◆ **TASK GOAL**
Please give all of the data again, character for character, and drop the pictures.

[Extracted records]
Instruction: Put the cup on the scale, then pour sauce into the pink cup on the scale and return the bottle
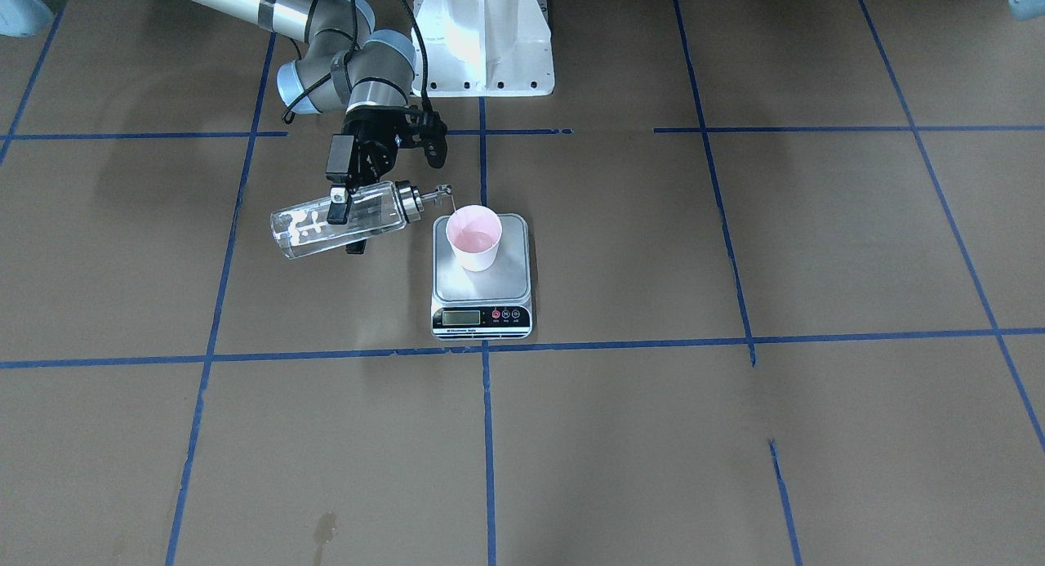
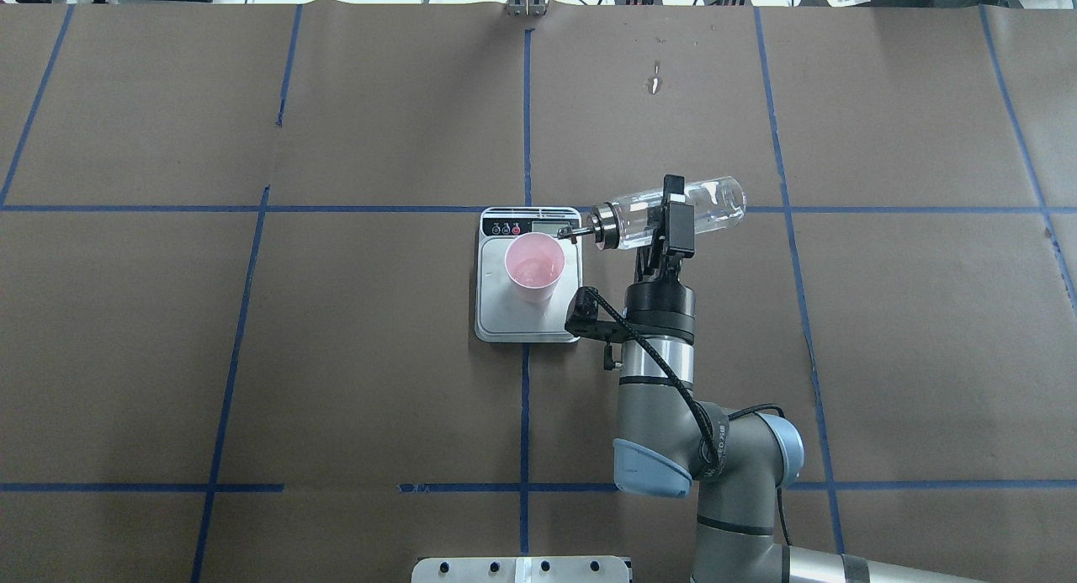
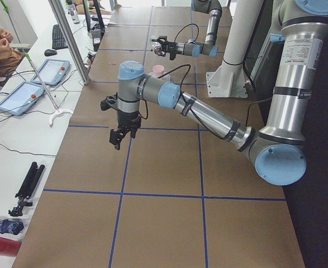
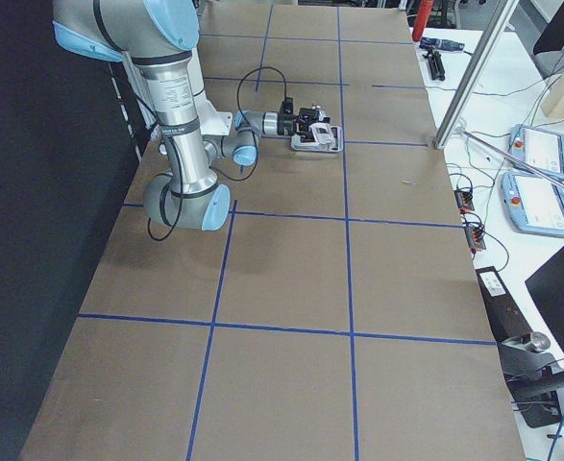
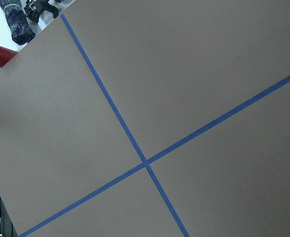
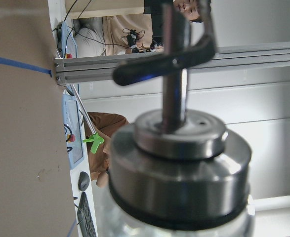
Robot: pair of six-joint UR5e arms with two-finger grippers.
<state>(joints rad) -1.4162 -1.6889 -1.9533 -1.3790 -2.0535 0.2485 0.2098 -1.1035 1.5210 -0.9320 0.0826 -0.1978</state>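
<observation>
While the right arm (image 2: 656, 373) reaches in beside the scale (image 2: 513, 318), the right jaws are clamped around the middle of the bottle (image 2: 715, 203), one finger on each side of the glass. The bottle's tipped way over, pretty much lying sideways in the air. Its base points away from the scale and its metal spout (image 2: 572, 230) points at the cup (image 2: 534, 267). From the front camera the spout tip (image 1: 433, 194) sits right at the edge of the cup's rim, just above it.

The pink cup (image 1: 473, 238) stands upright on the scale's silver platform (image 1: 473, 284), toward the half away from the display strip. The scale itself sits on the brown desk (image 1: 735, 427), right on one of the blue tape lines (image 1: 488, 435).

Sauce-wise, I honestly can't read the level through the bottle glass (image 1: 380, 211), it's just reflections. The bottom of the cup looks a bit glossy from overhead, so probably some liquid in there. The right wrist cam is basically all metal collar (image 6: 177, 168) and spout, super close and blurry.

The left arm (image 3: 169, 97) is well away from all this. Its left jaws hang over bare desk near a tape line, and I can't tell if they're open or closed from that side view. Its wrist cam just shows a tape crossing (image 5: 145, 162).
</observation>
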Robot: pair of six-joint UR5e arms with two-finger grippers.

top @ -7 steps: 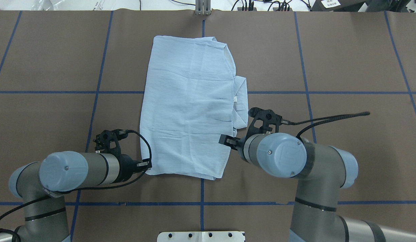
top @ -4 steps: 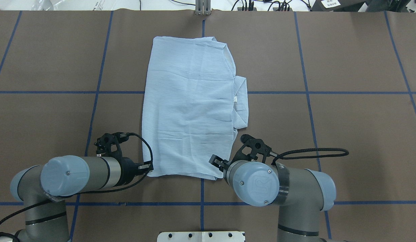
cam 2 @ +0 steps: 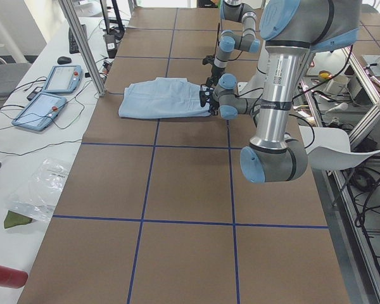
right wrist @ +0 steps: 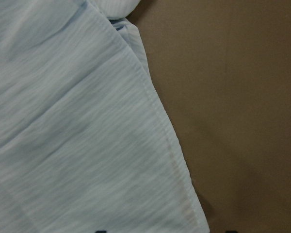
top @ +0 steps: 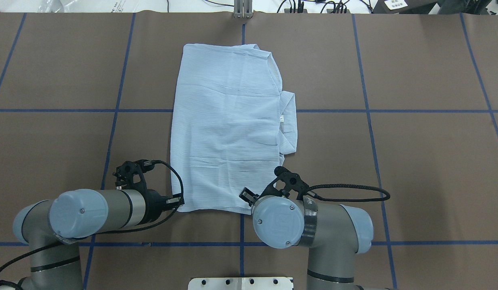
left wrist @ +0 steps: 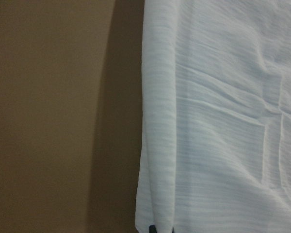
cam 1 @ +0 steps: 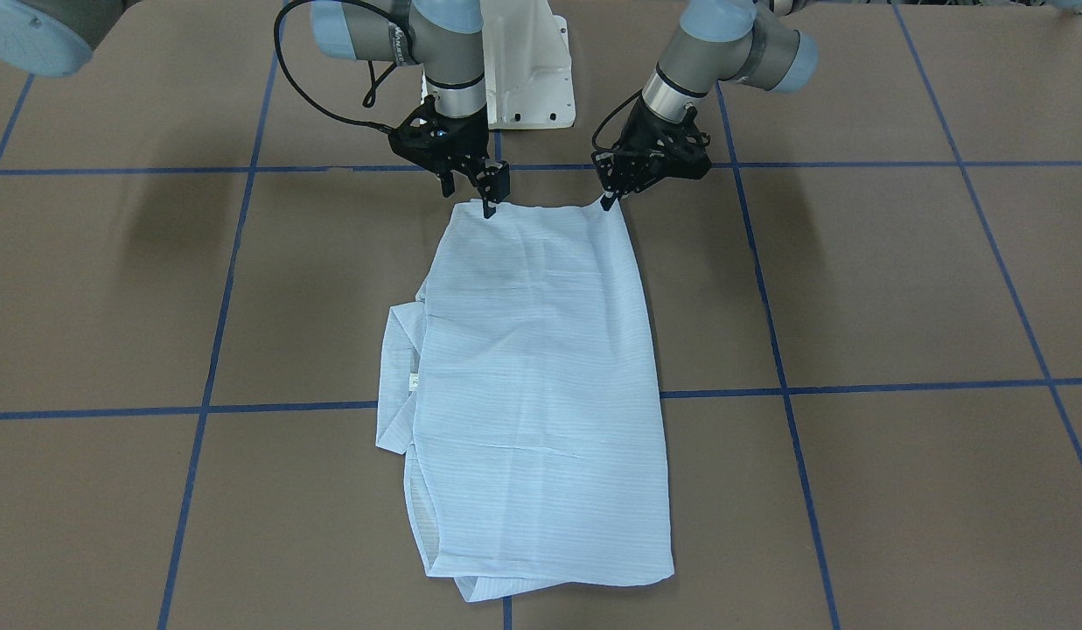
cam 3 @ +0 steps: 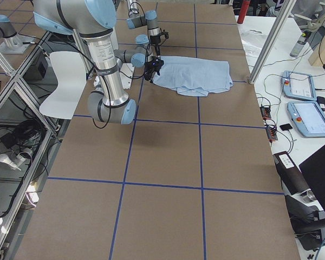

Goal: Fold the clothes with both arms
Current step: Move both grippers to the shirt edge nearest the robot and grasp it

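Left arm (top: 91,211): forearm held low and sideways, reaching in toward the robot's midline. The wrist is bent so the left gripper (top: 178,200) tips down, fingers drawn nearly together and pinched on the shirt (top: 226,129) at one near corner. Right arm (top: 333,225): elbow pushed out to its own side, wrist cap facing up. The right gripper (cam 1: 471,194) points steeply down, fingers spread wide, tips low at the other near corner. The two grippers are roughly level with each other, set apart, close in front of the robot.
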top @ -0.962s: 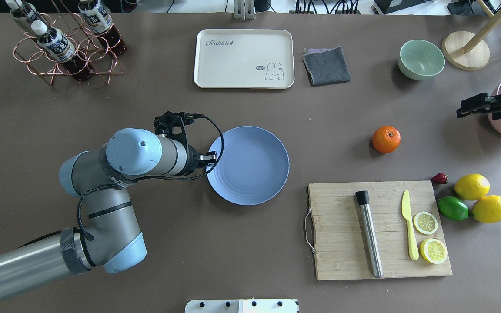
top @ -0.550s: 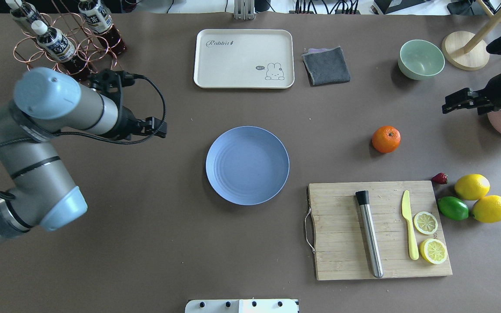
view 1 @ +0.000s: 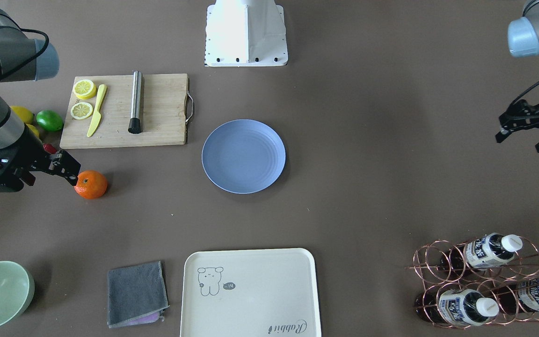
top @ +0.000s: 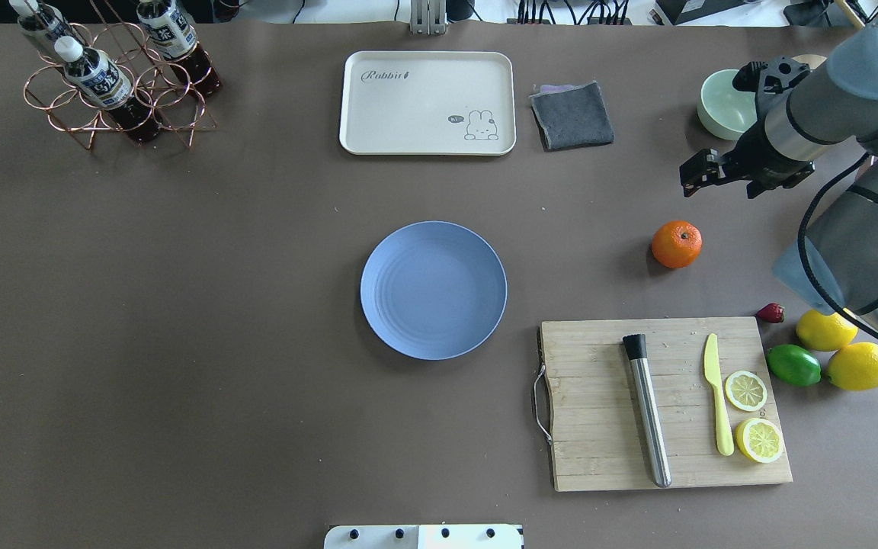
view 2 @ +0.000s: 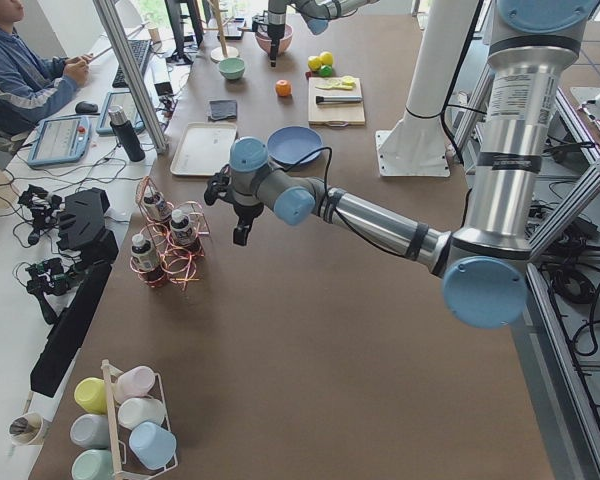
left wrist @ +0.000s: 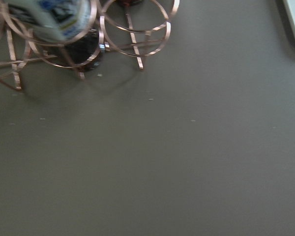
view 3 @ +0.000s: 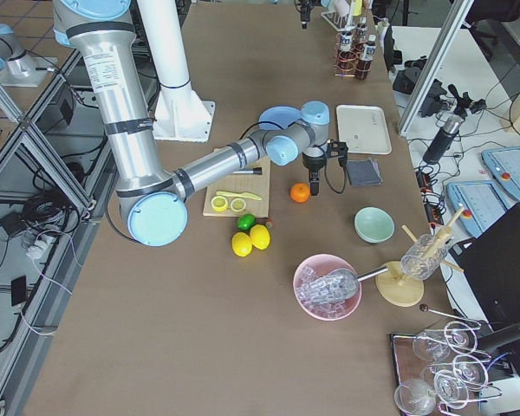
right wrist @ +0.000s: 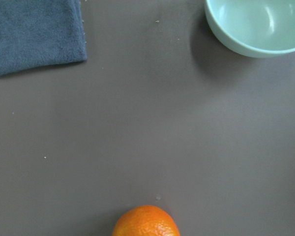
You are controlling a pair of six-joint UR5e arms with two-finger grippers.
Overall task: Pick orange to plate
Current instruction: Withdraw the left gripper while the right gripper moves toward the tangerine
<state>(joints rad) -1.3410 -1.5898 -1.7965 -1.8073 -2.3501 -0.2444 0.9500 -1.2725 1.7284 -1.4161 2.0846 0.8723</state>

◆ **ANSWER TO THIS PROBLEM**
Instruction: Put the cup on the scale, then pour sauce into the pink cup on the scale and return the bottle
Robot: pair of six-joint UR5e arms with two-finger grippers.
<state>(joints rad) -1.4162 -1.6889 -1.9533 -1.3790 -2.0535 0.2485 0.2098 -1.1035 1.5210 -0.9320 0.0826 -0.1978</state>
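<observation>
While the right arm (image 2: 656, 373) reaches in beside the scale (image 2: 513, 318), the right jaws are clamped around the middle of the bottle (image 2: 715, 203), one finger on each side of the glass. The bottle's tipped way over, pretty much lying sideways in the air. Its base points away from the scale and its metal spout (image 2: 572, 230) points at the cup (image 2: 534, 267). From the front camera the spout tip (image 1: 433, 194) sits right at the edge of the cup's rim, just above it.

The pink cup (image 1: 473, 238) stands upright on the scale's silver platform (image 1: 473, 284), toward the half away from the display strip. The scale itself sits on the brown desk (image 1: 735, 427), right on one of the blue tape lines (image 1: 488, 435).

Sauce-wise, I honestly can't read the level through the bottle glass (image 1: 380, 211), it's just reflections. The bottom of the cup looks a bit glossy from overhead, so probably some liquid in there. The right wrist cam is basically all metal collar (image 6: 177, 168) and spout, super close and blurry.

The left arm (image 3: 169, 97) is well away from all this. Its left jaws hang over bare desk near a tape line, and I can't tell if they're open or closed from that side view. Its wrist cam just shows a tape crossing (image 5: 145, 162).
</observation>
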Robot: pair of six-joint UR5e arms with two-finger grippers.

top @ -7 steps: 
top @ -4 steps: 
cam 2 @ +0 steps: 
right wrist @ +0 steps: 
top @ +0 steps: 
left wrist @ +0 steps: 
cam 1 @ +0 steps: 
cam 3 @ +0 steps: 

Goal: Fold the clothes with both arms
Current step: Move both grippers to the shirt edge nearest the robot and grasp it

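Left arm (top: 91,211): forearm held low and sideways, reaching in toward the robot's midline. The wrist is bent so the left gripper (top: 178,200) tips down, fingers drawn nearly together and pinched on the shirt (top: 226,129) at one near corner. Right arm (top: 333,225): elbow pushed out to its own side, wrist cap facing up. The right gripper (cam 1: 471,194) points steeply down, fingers spread wide, tips low at the other near corner. The two grippers are roughly level with each other, set apart, close in front of the robot.
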top @ -0.962s: 
top @ -0.550s: 
view 1 @ +0.000s: 
top @ +0.000s: 
view 2 @ +0.000s: 
left wrist @ +0.000s: 
view 3 @ +0.000s: 
right wrist @ +0.000s: 
You are controlling a pair of six-joint UR5e arms with two-finger grippers.
Overall task: Pick orange to plate
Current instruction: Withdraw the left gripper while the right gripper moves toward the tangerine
<state>(joints rad) -1.3410 -1.5898 -1.7965 -1.8073 -2.3501 -0.2444 0.9500 -1.2725 1.7284 -1.4161 2.0846 0.8723</state>

The exercise requires nothing further.